**How to complete this task**
Both the line below containing "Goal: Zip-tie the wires" and the line containing "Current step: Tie", along with every line between them, should be repeated exactly; no other line belongs in the answer.
-------- Entries shown --------
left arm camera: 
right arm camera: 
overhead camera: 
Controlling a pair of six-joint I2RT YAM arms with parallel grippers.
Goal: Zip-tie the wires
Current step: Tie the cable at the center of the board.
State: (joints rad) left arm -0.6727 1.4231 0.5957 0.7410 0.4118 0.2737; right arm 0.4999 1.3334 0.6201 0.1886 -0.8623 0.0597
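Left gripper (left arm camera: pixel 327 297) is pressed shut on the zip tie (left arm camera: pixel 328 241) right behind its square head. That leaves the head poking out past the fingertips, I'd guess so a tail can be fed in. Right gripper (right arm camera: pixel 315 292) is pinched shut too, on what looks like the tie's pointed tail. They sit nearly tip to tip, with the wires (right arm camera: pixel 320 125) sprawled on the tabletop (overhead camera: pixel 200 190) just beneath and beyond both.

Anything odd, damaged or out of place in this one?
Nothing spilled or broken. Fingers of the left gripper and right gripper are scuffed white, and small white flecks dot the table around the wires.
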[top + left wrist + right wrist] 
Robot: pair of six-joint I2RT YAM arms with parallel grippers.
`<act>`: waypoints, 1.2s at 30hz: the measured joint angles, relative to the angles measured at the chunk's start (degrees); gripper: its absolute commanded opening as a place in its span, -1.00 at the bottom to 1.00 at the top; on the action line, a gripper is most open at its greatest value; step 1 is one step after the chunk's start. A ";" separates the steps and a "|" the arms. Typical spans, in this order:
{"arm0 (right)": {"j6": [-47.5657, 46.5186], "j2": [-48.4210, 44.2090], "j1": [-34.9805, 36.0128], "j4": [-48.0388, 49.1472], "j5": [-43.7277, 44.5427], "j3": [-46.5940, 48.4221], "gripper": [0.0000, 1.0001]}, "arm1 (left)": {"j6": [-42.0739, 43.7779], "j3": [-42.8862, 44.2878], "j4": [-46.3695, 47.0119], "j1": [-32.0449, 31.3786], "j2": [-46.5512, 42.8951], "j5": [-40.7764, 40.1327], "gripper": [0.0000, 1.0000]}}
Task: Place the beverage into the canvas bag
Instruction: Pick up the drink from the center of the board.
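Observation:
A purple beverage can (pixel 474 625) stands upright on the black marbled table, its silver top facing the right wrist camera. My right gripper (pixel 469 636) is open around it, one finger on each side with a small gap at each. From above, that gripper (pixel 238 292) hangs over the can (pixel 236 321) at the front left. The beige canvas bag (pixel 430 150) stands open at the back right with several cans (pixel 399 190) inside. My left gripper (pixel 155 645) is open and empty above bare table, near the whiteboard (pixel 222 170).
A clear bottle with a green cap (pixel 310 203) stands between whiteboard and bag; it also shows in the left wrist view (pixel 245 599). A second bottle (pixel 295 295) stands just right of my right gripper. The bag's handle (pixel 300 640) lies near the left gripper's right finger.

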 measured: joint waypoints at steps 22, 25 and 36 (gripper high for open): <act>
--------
**Solution**
Goal: Zip-tie the wires
Current step: Tie the cable at the center of the board.

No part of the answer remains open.